Claire Finkelstein is the Algernon Biddle Professor of Law and Professor of Philosophy at the University of Pennsylvania. She is also the founder and faculty director of the Center for Ethics and the Rule of Law, a nonpartisan interdisciplinary institute affiliated with the University of Pennsylvania’s Annenberg Public Policy Center (APPC). She is a distinguished research fellow at APPC and a senior fellow at the Foreign Policy Research Institute. An expert in the law of armed conflict, military ethics, national security law, and professional ethics, she is a co-editor (with Jens David Ohlin) of The Oxford Series in Ethics, National Security, and the Rule of Law, and an editor of six of its volumes, including Cyber War: Law and Ethics for Virtual Conflicts; Weighing Lives in War; and Preserving Cultural Heritage in Times of War. She has published widely in national security and democratic governance, including in media and popular press, such as the New York Times, the Washington Post, the Hill, Slate, Bloomberg News, and elsewhere. 

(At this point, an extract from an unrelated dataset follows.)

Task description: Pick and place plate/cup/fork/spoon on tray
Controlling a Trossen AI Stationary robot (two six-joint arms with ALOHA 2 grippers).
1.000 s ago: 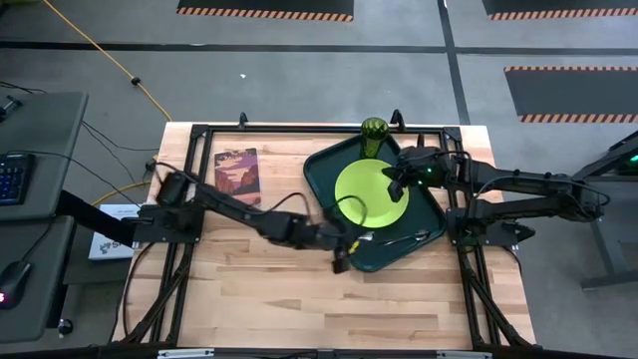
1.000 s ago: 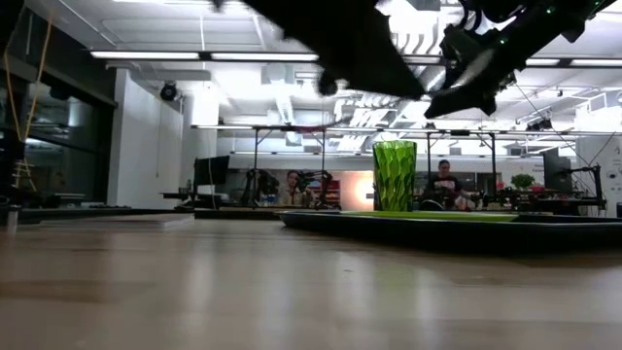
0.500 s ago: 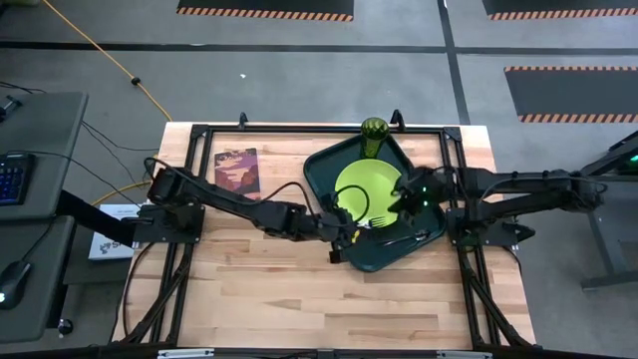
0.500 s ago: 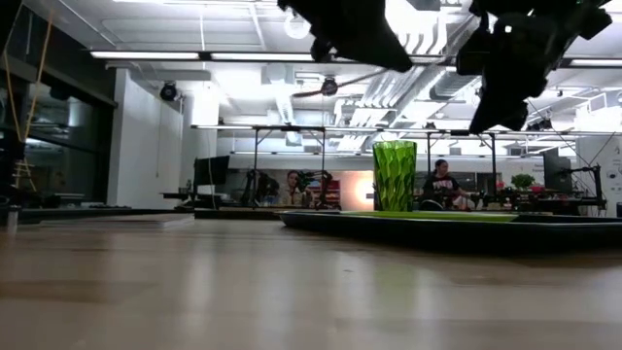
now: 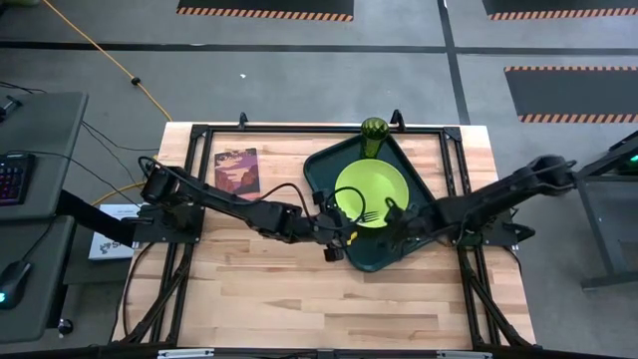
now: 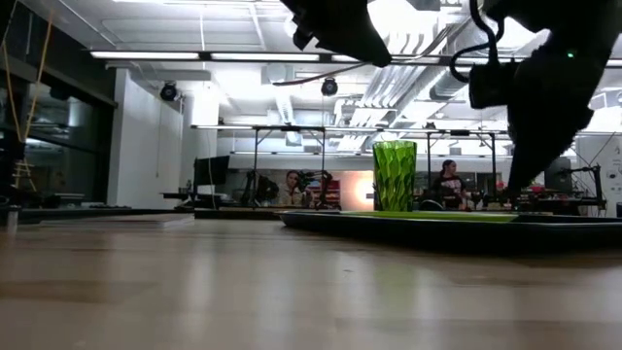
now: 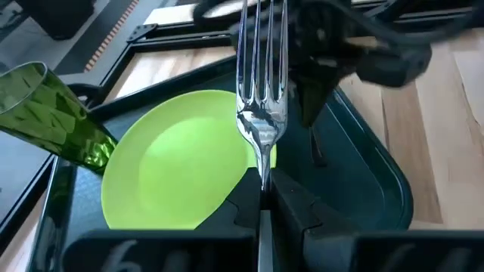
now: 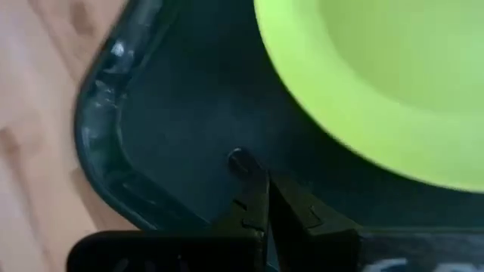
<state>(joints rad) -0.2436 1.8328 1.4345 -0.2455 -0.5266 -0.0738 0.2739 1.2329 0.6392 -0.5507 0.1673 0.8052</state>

Jonathan D. Moreno is the David and Lyn Silfen University Professor at the University of Pennsylvania where he is a Penn Integrates Knowledge Professor. At Penn he is also professor of medical ethics and health policy, of history and sociology of science, and of philosophy. Moreno is an elected member of the National Academy of Medicine. He has served as a staff member or adviser to many governmental and non-governmental organizations, including three US presidential commissions, the Howard Hughes Medical Institute, the Bill and Melinda Gates Foundation, and the UNESCO International Bioethics Committee. Moreno is currently a member of the Bayer Bioethics Council. Currently he is an investigator on a $1.1 million Department of Defense Minerva Research Initiative project on artificial intelligence-enabled neurotechnologies and warfighters. His most recent books are Everybody Wants to Go to Heaven but Nobody Wants to Die: Bioethics and the Transformation of Healthcare in America, co-authored with former Penn president Amy Gutmann; and The Brain in Context: A Pragmatic Guide to Neuroscience, written with neuroscientist Jay Schulkin.  

Moderator

Beth Simmons is an Andrea Mitchell Penn Integrates Knowledge University Professor of Law, Political Science and Business Ethics at the University of Pennsylvania. Supported by the National Science Foundation and the Carnegie Foundation, Simmons is currently researching the paradox of hardening international borders in an era of globalization. Two of her books, Who Adjusts? Domestic Sources of Foreign Economic Policy During the Interwar Years (2004) and Mobilizing for Human Rights: International Law in Domestic Politics (2009) won the American Political Science Association's Woodrow Wilson Award for the best book published in the United States on government, politics, or international affairs. The latter was also recognized by the American Society for International Law, the International Social Science Council, and the International Studies Association as the best book of the year in 2010. Simmons directed the Weatherhead Center for International Affairs at Harvard, is a past president of the International Studies Association, and has been elected to the National Academy of Sciences, the American Academy of Arts and Sciences, and the American Philosophical Society. Simmons leads the Borders and Boundaries Project, part of the Global Shifts theme at Perry World House. Her research group is documenting and will explain the paradox of hardening international borders between states in an era of globalization using satellite imagery as evidence of state presence at international border crossings.